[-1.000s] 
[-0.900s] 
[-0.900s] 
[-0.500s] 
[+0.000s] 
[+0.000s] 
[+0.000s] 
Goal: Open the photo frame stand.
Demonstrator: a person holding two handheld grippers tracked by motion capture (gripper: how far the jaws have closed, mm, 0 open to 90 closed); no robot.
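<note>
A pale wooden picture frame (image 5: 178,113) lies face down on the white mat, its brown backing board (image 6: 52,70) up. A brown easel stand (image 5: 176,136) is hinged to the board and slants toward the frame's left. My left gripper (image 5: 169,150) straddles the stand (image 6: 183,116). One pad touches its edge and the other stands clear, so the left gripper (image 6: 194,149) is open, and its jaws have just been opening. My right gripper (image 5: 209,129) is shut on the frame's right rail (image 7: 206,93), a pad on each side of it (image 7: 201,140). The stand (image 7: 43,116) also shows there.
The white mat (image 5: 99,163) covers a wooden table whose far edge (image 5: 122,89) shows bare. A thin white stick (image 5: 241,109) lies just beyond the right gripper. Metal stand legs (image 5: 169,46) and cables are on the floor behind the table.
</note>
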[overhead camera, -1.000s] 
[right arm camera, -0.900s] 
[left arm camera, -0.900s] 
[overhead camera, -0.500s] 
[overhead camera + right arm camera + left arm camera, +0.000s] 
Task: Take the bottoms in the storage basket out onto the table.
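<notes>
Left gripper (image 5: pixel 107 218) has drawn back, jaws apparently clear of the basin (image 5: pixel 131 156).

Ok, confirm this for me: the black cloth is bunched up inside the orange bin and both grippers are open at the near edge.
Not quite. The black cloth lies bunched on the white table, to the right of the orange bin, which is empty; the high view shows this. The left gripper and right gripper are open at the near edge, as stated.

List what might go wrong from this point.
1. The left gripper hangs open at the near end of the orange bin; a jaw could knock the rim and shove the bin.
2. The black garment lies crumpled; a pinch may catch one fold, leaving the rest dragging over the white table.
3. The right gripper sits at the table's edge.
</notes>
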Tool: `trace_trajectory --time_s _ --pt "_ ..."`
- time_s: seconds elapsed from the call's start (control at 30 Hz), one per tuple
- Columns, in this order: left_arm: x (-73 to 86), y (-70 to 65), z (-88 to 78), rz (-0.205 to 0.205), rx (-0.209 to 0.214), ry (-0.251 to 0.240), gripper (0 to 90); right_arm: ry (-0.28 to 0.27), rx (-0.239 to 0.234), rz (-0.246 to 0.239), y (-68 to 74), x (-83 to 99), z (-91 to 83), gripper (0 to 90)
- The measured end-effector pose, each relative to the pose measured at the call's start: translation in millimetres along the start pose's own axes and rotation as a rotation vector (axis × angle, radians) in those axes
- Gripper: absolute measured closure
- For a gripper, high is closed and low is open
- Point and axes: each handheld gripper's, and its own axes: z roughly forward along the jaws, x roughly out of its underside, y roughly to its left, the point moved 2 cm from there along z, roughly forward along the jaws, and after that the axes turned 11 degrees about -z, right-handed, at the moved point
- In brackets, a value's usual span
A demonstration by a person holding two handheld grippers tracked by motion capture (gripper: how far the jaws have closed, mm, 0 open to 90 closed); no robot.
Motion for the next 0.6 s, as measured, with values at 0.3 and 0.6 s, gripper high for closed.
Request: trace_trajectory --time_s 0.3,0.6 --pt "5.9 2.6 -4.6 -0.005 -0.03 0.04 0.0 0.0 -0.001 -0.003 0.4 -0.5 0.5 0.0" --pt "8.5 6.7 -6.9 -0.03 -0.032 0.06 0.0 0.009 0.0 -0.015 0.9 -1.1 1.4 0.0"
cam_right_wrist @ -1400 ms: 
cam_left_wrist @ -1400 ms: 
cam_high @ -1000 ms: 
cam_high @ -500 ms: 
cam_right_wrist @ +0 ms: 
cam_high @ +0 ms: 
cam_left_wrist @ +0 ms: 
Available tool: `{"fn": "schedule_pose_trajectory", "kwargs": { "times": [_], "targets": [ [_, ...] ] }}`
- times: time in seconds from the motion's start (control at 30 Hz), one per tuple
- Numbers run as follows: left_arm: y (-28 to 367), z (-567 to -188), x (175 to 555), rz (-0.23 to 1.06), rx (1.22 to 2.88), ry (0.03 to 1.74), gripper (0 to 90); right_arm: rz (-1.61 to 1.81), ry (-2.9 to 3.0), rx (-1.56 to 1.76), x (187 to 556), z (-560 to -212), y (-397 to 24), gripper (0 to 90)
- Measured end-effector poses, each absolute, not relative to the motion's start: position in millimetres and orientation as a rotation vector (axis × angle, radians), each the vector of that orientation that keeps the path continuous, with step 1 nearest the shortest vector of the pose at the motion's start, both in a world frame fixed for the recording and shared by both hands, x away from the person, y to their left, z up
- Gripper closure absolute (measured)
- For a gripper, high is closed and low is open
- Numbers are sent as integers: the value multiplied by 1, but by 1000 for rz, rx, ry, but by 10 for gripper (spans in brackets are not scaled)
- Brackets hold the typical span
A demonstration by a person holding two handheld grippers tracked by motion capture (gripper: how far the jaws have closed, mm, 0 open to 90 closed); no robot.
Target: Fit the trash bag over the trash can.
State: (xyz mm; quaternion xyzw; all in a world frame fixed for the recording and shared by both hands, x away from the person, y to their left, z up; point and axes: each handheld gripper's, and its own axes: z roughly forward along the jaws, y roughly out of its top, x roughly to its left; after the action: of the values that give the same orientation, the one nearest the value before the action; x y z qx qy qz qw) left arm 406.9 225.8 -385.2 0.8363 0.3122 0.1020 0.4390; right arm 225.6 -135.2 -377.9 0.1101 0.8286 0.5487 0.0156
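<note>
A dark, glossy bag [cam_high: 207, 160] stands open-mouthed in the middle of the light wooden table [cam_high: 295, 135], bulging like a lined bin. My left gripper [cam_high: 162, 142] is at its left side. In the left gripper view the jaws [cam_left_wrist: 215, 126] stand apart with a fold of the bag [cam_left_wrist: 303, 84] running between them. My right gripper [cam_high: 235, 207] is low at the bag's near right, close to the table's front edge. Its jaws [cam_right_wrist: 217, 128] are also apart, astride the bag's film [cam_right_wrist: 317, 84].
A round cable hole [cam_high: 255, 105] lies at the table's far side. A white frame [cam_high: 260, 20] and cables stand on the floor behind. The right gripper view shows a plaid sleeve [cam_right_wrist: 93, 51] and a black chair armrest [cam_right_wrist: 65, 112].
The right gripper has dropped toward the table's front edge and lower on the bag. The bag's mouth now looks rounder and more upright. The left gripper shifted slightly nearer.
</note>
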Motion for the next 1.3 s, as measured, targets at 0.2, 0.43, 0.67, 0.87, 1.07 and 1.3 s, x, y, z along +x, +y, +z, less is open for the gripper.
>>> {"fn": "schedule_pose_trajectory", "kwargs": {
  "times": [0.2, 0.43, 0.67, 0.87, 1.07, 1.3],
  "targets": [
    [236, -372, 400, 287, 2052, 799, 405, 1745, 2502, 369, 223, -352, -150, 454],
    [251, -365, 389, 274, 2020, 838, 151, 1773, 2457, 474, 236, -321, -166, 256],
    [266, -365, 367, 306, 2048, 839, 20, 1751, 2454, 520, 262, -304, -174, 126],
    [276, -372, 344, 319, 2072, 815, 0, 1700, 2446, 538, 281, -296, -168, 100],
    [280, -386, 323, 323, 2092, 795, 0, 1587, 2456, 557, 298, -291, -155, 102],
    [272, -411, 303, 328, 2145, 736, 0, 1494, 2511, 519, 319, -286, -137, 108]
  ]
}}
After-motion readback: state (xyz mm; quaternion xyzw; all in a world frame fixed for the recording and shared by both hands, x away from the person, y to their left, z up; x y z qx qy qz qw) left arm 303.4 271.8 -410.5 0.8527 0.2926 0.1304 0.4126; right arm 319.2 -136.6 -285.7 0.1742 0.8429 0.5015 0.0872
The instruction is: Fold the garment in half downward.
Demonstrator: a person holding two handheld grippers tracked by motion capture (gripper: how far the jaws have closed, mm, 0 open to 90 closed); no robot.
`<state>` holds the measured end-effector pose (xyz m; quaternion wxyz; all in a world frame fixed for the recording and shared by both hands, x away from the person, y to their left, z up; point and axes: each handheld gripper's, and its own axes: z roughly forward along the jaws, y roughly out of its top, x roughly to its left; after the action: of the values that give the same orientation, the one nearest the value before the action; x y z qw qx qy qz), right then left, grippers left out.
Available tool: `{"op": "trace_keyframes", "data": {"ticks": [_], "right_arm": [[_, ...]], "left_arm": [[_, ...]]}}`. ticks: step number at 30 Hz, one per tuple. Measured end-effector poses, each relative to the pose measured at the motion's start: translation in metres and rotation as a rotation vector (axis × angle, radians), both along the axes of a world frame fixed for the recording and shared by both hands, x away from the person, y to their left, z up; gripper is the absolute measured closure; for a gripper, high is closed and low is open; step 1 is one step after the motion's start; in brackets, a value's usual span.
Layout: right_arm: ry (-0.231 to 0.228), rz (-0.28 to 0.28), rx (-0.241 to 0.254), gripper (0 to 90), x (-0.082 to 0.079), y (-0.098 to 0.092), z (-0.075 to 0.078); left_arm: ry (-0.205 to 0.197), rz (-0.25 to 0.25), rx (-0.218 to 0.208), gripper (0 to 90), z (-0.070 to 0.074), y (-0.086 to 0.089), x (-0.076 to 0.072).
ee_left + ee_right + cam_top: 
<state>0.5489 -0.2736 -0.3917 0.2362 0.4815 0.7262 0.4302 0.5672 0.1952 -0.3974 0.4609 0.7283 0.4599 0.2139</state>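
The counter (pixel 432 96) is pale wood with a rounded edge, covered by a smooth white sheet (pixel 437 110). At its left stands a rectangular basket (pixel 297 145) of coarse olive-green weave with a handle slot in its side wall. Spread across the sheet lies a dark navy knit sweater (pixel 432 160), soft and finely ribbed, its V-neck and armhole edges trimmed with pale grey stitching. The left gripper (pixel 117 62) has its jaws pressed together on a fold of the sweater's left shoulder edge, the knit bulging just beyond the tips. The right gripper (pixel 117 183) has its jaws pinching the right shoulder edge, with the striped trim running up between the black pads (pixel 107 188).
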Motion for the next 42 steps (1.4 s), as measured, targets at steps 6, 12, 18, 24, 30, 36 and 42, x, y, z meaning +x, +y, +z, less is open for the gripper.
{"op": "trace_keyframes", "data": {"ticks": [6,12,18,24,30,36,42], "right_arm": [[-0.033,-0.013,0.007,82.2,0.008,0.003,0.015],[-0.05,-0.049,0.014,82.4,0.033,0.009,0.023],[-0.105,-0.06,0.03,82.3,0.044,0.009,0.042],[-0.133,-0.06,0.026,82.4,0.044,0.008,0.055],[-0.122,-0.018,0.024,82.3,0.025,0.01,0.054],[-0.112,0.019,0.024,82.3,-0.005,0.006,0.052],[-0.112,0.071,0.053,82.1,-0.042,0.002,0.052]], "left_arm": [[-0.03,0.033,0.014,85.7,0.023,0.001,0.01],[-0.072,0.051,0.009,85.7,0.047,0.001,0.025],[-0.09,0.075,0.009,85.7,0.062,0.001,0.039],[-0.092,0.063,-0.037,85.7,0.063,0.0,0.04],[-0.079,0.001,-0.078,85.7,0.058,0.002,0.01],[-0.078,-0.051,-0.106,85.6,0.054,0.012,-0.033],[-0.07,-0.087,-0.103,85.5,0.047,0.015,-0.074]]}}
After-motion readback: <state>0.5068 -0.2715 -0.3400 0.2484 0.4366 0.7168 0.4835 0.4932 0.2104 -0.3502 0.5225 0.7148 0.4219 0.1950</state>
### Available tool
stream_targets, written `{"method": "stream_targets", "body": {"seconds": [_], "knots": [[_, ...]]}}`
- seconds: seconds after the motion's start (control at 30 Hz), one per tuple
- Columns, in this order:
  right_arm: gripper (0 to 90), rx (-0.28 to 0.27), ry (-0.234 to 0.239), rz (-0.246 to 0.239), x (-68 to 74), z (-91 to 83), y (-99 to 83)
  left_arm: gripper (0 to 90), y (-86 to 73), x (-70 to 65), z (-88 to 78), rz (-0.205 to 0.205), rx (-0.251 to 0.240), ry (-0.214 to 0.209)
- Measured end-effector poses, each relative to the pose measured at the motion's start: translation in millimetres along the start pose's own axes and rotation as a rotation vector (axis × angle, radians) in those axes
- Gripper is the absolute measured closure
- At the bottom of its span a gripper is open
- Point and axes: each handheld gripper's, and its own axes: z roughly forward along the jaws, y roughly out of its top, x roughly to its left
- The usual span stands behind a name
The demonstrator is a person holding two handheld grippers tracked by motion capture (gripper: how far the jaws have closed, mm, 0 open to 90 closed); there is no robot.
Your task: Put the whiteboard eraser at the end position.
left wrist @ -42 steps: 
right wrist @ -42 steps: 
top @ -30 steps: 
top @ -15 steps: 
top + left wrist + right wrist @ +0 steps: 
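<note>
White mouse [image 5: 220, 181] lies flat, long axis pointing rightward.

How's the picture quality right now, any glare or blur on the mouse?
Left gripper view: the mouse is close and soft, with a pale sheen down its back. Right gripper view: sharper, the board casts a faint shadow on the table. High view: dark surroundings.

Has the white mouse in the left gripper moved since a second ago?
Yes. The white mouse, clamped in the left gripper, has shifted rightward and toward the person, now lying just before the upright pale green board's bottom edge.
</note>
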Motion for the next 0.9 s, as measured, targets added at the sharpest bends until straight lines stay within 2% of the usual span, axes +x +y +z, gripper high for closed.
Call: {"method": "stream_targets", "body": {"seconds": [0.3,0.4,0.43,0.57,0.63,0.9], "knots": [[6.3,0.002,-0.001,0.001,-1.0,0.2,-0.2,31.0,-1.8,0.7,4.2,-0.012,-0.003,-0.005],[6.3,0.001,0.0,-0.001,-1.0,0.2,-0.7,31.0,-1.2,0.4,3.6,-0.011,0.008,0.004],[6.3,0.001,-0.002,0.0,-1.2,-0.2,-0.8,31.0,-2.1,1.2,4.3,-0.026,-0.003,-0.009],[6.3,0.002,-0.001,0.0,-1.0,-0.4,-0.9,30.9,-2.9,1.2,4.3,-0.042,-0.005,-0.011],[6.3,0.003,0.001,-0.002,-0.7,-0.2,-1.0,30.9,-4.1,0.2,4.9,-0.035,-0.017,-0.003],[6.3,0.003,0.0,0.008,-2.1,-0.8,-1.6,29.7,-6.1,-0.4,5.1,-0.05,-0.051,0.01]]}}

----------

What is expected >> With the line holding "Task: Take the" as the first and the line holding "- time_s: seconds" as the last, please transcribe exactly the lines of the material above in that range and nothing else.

Worked solution >>
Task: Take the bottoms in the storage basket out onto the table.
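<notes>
Left gripper (image 5: pixel 107 218) has drawn back, jaws apparently clear of the basin (image 5: pixel 131 156).

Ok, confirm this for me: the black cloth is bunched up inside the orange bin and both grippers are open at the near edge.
Not quite. The black cloth lies bunched on the white table, to the right of the orange bin, which is empty; the high view shows this. The left gripper and right gripper are open at the near edge, as stated.

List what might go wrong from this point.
1. The left gripper hangs open at the near end of the orange bin; a jaw could knock the rim and shove the bin.
2. The black garment lies crumpled; a pinch may catch one fold, leaving the rest dragging over the white table.
3. The right gripper sits at the table's edge.
</notes>
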Tool: `trace_trajectory --time_s _ --pt "_ ..."`
- time_s: seconds elapsed from the call's start (control at 30 Hz), one per tuple

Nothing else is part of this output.